Tea traders have estimated a loss of KES2.9 billion (US$23 million) over the past week due to the halted export processes. The outage has impacted 150 containers of tea scheduled for export.
The East African Tea Trade Association (EATTA), which oversees tea auction processes, has warned of escalating economic consequences if the issue persists.
EATTA Managing Director George Omuga noted that not only does this system failure impact immediate exports, but it could also damage the reputation of the Mombasa Tea Auction.
He highlighted that a potential blacklisting could ensue due to the auction’s failure to deliver purchased tea on schedule, possibly depressing tea prices that had recently shown signs of recovery.
“This consistent issue with the ICMS, along with the downtime in KRA’s export payment systems and failing port scanners, is creating container mapping challenges and causing major logistical setbacks,” Omuga stated.

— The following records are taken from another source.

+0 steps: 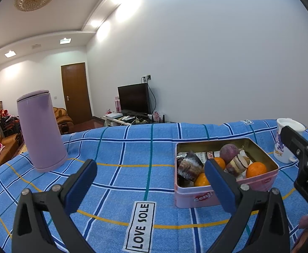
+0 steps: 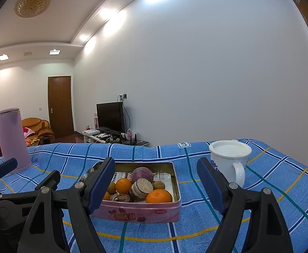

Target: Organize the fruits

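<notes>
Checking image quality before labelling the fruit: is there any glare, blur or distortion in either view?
Left wrist view: sharp, strong fisheye bending of the blue checked tablecloth, ceiling-light flare on the white wall. Right wrist view: same bending and flare; oranges in the pink rectangular tin stay evenly lit and clear.

We lose part of the pink rectangular metal tin (image 2: 137,211) behind the blue-padded left finger (image 2: 100,184) of the right gripper — its left corner and whatever lies there stay hidden. In the left wrist view, a blue-padded finger (image 1: 219,186) of the left gripper covers the tin's front wall and half of one orange fruit (image 1: 201,180). The white ceramic mug (image 1: 285,141) is partly blocked by the other black gripper (image 1: 301,154), whose body runs off the right edge. The small brownish items among the fruit (image 2: 159,185) we cannot identify — too small.
</notes>
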`<state>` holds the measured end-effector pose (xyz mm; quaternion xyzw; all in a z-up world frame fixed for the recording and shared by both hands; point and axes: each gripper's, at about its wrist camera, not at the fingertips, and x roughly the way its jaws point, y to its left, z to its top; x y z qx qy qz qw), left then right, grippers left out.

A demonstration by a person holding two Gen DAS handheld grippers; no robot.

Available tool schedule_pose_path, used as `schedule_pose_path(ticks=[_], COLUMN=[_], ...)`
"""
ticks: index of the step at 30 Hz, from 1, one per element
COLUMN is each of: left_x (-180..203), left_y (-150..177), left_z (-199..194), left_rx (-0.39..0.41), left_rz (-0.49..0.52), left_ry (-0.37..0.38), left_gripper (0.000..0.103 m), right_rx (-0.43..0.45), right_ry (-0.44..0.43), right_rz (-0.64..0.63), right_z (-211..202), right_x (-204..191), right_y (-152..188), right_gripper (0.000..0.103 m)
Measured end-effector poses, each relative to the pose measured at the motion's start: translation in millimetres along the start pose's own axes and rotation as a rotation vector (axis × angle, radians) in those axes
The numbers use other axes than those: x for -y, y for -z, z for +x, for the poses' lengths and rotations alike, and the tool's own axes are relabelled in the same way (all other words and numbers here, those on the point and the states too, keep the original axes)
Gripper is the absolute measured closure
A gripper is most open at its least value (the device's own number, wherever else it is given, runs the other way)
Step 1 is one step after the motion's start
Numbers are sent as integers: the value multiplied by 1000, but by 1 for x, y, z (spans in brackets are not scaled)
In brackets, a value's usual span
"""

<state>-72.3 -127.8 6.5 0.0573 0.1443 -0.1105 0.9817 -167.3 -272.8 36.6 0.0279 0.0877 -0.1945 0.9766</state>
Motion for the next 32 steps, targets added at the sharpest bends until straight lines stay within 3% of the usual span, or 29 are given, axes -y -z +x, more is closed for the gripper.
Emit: schedule_pose_path(ticks=[20, 32], left_x=[-6, -8], left_y=[1, 1], left_z=[3, 5], left_rx=[-28, -39], left_rz=[-29, -44], left_ry=[-22, 8], left_gripper=[0, 0], right_rx=[-15, -24], right_ry=[4, 10], right_rz=[3, 8], right_z=[2, 3], right_x=[2, 3], right_y=[2, 1], right_gripper=[22, 22])
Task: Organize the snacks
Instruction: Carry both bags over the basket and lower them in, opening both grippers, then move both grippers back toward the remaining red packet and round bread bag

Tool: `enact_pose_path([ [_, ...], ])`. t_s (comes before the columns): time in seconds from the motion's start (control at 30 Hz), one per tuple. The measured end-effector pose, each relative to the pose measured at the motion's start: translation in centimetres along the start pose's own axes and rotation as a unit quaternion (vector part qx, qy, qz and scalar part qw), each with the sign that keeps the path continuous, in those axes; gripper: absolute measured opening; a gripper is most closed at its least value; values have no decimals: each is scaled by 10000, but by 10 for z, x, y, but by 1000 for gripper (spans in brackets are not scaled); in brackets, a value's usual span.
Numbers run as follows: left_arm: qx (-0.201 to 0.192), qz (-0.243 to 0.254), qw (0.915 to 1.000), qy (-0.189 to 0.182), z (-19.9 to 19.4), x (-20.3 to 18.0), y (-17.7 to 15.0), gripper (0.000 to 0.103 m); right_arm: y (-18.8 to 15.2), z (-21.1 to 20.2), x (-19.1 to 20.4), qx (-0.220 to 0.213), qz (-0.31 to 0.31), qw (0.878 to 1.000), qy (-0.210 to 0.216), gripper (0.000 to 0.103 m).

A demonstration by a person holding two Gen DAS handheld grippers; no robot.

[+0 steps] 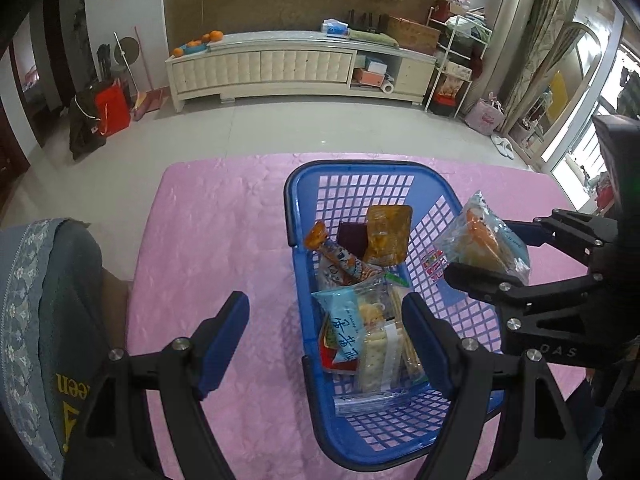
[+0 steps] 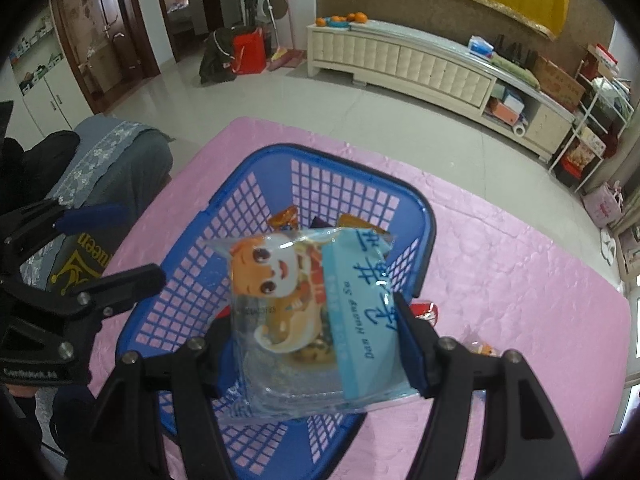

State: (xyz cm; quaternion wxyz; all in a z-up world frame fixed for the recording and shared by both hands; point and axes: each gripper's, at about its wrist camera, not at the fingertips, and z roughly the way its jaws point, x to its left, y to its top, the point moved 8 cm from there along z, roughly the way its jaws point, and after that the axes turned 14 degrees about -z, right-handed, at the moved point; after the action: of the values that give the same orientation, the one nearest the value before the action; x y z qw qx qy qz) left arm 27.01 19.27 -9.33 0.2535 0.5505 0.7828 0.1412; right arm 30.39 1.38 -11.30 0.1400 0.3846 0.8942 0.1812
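A blue plastic basket (image 1: pixel 304 184) stands on the pink tablecloth (image 1: pixel 208 240) and holds several snack packets, among them a light blue one (image 1: pixel 340 320) and an orange-brown one (image 1: pixel 388 236). My left gripper (image 1: pixel 324 332) is open and empty, its fingers either side of the basket's near left wall. My right gripper (image 2: pixel 316 344) is shut on a clear and light blue pastry packet (image 2: pixel 304 312) with a cartoon animal, held above the basket (image 2: pixel 424 216). The packet also shows in the left wrist view (image 1: pixel 480 240), over the basket's right rim.
A red wrapped snack (image 2: pixel 426 312) and a small orange packet (image 2: pixel 482 348) lie on the cloth right of the basket. A grey cushioned seat (image 1: pixel 48 300) stands at the table's left. A long white cabinet (image 1: pixel 280 64) lines the far wall.
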Motion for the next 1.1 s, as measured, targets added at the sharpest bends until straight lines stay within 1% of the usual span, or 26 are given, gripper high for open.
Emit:
enact_pose_path([
  [0.13,-2,77,10000,-49,-1,-1,-5,77,1,4,-2,42,-8,9999,-102,70],
  [0.23,6,89,10000,-29,1,-1,-8,77,0,6,4,101,-95,9999,-89,72],
  [0.3,24,47,10000,-53,1,0,-10,77,1,4,4,78,-122,9998,-136,78],
  [0.33,32,23,10000,-54,0,1,-11,77,2,2,4,65,-115,9998,-158,86],
  [0.37,36,11,10000,-44,0,1,-11,77,3,-1,3,10,-101,9998,-152,87],
  [0.53,9,31,10000,-14,-9,-6,-14,77,0,-16,-5,-74,-94,9995,-280,87],
  [0.67,-62,52,10000,-16,-19,-18,-14,77,-10,-32,-17,-81,-51,9996,-280,87],
  [0.77,-92,59,9999,-74,-26,-34,-13,77,-21,-46,-30,-104,-18,9993,-365,87],
  [1.0,-210,337,9989,-248,-39,-86,-20,77,-55,-77,-63,-78,162,9982,-564,88],
  [1.1,-191,432,9984,-299,-38,-109,-25,77,-71,-89,-78,-84,279,9975,-638,88],
])
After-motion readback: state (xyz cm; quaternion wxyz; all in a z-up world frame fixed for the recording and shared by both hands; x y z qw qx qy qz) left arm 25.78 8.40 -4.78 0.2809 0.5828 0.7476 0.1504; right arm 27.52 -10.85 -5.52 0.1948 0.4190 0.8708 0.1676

He further cautioned that if the current issues are not promptly resolved, the association may be forced to suspend its weekly tea auctions, which would result in an additional KES3.2 billion (US$25 million) in weekly losses.
The KRA acknowledged the technical challenges impacting the iCMS, advising stakeholders to withhold document submissions until the system is restored.

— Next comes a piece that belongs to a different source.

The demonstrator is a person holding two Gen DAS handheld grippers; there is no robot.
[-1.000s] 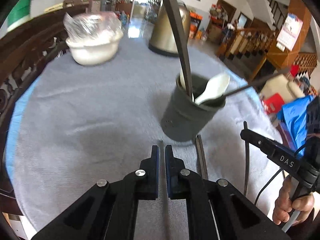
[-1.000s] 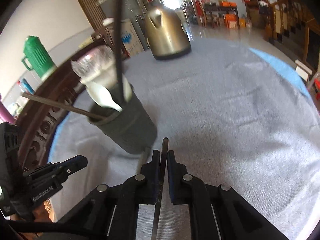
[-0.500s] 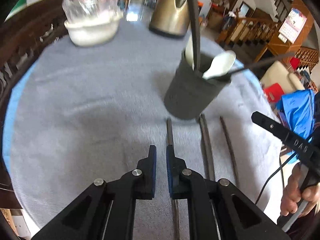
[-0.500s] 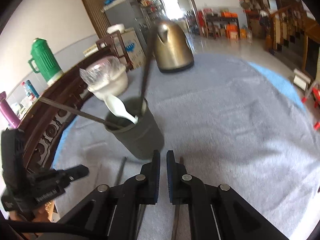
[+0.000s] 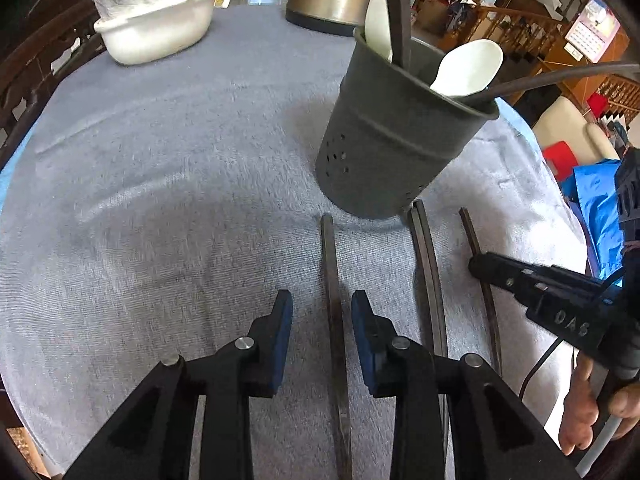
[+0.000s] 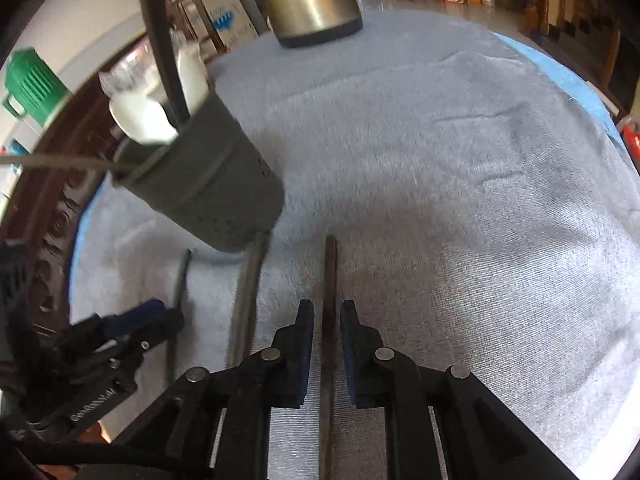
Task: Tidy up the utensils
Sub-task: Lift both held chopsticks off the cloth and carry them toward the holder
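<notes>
Between the jaws of the left gripper [image 5: 322, 314], which are opening with their pads clear of it, lies a dark chopstick [image 5: 331, 272], flat on the cloth and running straight ahead toward the holder. The right gripper [image 6: 325, 320] is the same story: its jaws are opening, narrower than the left pair, with another chopstick [image 6: 329, 276] lying in the gap, and I can't see either pad pressing on it. Just right of the left jaws lie two more sticks side by side [image 5: 426, 256], touching along their length. These sticks look thin, stiff and light, probably smooth enough to roll or slip, so I'd take each one across its width somewhere around mid-length, low to the cloth. The grey cloth [image 5: 168, 168] is soft and napped; it should give a little under the pads and keep the sticks from skating. Ahead of both jaws stands the dark perforated utensil holder [image 5: 396, 136], already carrying white spoons [image 5: 470, 68] and dark sticks that lean out over its rim. Further off to the left of the left jaws sits a white bowl [image 5: 156, 34] with clear plastic in it, and beyond the holder a brass-coloured kettle [image 6: 312, 4]. Behind that are a wooden stair rail and cluttered shelves.
</notes>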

“We apologise for the inconvenience caused and kindly request your patience as our technical team works to resume normal operations,” the KRA’s statement read.
Despite repeated meetings with KRA and other relevant organizations, EATTA claims that little progress has been made to prevent future breakdowns.

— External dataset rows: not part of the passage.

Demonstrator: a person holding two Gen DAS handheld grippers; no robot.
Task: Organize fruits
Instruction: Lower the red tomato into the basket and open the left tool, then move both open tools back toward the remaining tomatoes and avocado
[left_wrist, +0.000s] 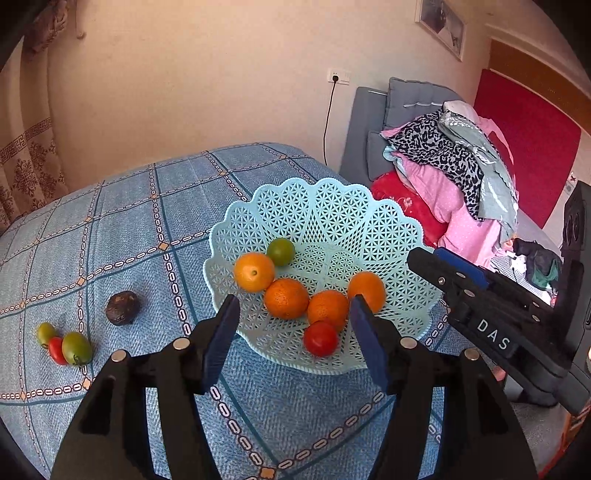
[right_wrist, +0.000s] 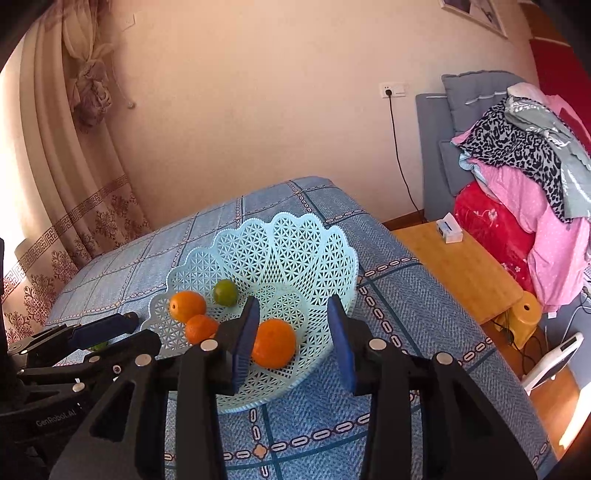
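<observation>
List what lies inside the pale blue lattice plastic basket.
The pale blue lattice plastic basket holds four oranges, one green tomato and one red tomato. The left gripper's fingers cover part of one orange.

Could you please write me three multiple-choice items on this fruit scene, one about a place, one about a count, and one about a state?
1. Where does the dark brown fruit lie?
A. in the basket
B. on the tablecloth, left of the basket
C. on the wooden side table

2. How many orange citrus fruits lie in the light blue basket?
A. two
B. four
C. six

3. How does the left tool stand?
A. open and empty
B. shut on a tomato
C. shut on the basket rim

Answers:
1 B: it sits on the blue tablecloth, near three small tomatoes, apart from the basket.
2 B: the left wrist view shows four, beside a green fruit and a red tomato.
3 A: its fingers stand wide apart with nothing between them.
</observation>
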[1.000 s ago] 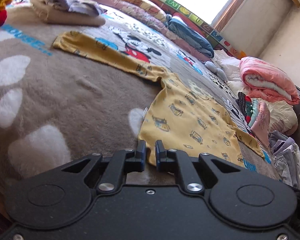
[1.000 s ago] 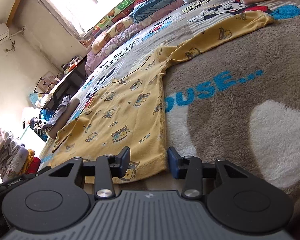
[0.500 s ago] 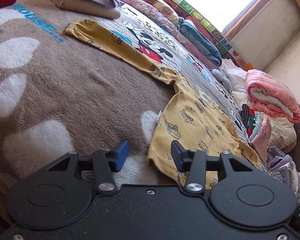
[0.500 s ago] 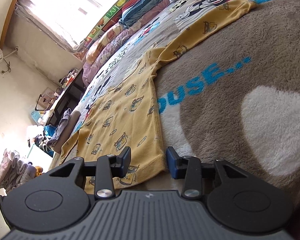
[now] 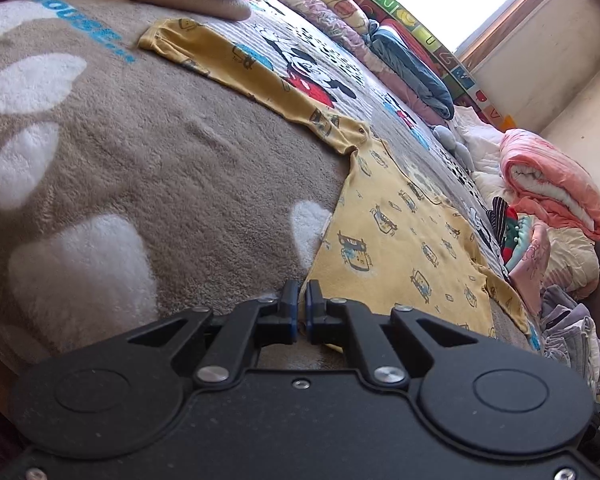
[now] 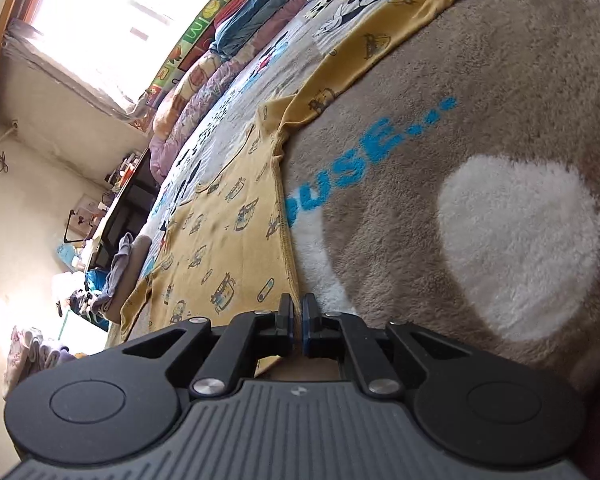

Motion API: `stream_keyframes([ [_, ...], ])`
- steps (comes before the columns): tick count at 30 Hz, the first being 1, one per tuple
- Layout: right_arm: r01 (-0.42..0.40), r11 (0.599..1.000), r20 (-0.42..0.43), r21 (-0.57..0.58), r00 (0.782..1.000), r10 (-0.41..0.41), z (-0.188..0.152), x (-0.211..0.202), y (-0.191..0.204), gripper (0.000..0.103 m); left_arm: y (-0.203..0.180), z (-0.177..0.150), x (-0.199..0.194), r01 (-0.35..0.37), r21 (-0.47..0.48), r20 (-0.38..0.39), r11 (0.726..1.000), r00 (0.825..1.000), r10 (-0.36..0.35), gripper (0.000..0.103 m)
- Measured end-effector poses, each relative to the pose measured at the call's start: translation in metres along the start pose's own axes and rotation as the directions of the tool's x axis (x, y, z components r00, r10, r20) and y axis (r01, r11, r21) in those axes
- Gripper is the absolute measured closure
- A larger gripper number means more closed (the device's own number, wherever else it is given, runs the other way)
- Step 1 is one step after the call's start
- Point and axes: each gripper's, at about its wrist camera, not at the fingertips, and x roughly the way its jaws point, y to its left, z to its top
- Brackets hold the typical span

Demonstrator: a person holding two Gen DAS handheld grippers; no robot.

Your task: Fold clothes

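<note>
Your right claw (image 6: 298, 322) sits low at the near edge of the bed, jaws pinched together on the bottom corner of the yellow shirt (image 6: 224, 240), hem caught between the blue pads (image 6: 306, 320). The shirt lies flat on the brown blanket (image 6: 480, 112), one sleeve (image 6: 364, 48) stretched toward top right. Blue letters (image 6: 364, 168) and a white patch (image 6: 520, 248) on the blanket lie right of the shirt. Rolled blue bedding (image 6: 256, 28) sits far back by the window (image 6: 116, 16). Folded clothes (image 6: 124, 264) lie at left.
</note>
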Motion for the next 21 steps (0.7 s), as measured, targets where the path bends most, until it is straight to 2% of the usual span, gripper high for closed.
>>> stream_keyframes([
  [2, 0.004, 1.000, 0.005, 0.006, 1.000, -0.004, 0.000, -0.001, 0.000, 0.096, -0.001, 0.001, -0.003, -0.012, 0.004, 0.010, 1.000, 1.000, 0.012, 0.099],
  [4, 0.008, 1.000, 0.010, 0.011, 1.000, -0.009, 0.000, -0.003, 0.000, 0.093, -0.007, 0.003, -0.009, -0.034, 0.049, 0.047, 0.998, 0.998, 0.031, 0.098],
  [7, -0.001, 1.000, 0.057, 0.023, 0.998, 0.000, 0.006, -0.010, -0.002, 0.075, -0.018, 0.005, -0.014, -0.036, 0.106, 0.103, 0.994, 0.994, 0.025, 0.089],
  [8, -0.006, 0.999, 0.078, 0.041, 0.997, 0.003, 0.010, -0.012, -0.006, 0.068, -0.021, 0.006, -0.016, -0.032, 0.119, 0.118, 0.992, 0.993, 0.018, 0.082],
  [11, -0.018, 0.993, 0.143, 0.115, 0.990, 0.001, 0.027, -0.019, -0.021, 0.065, -0.035, 0.006, -0.018, -0.011, 0.178, 0.146, 0.984, 0.989, -0.015, 0.079],
  [14, -0.040, 0.974, 0.220, 0.224, 0.976, -0.010, 0.048, -0.024, -0.044, 0.065, -0.055, 0.001, -0.015, 0.019, 0.259, 0.141, 0.966, 0.988, -0.057, 0.072],
  [16, -0.063, 0.958, 0.280, 0.279, 0.960, -0.018, 0.062, -0.026, -0.059, 0.060, -0.069, -0.005, -0.009, 0.043, 0.306, 0.125, 0.951, 0.989, -0.085, 0.065],
  [21, -0.123, 0.922, 0.370, 0.367, 0.929, -0.023, 0.096, -0.021, -0.091, 0.057, -0.105, -0.021, 0.006, 0.108, 0.402, 0.057, 0.909, 0.988, -0.143, 0.064],
])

Omuga stressed the urgent need for an alternative or backup system to avoid repeated disruptions, particularly for the tea industry, which remains a key component of Kenya’s export economy.
This setback comes as the Tea Board of Kenya (TBK) pursues a five-year strategy to diversify Kenya’s tea markets and reduce dependency on Pakistan and Egypt, currently the country’s top tea importers.
The TBK aims to target 13 emerging markets, including the United States, Canada, Germany, and Saudi Arabia.
Recent TBK data shows Kenyan tea exports from July to September 2024 reached KES2.24 billion (US$17.4 million), with 155.09 million kilograms shipped, marking a significant increase from the same period the previous year.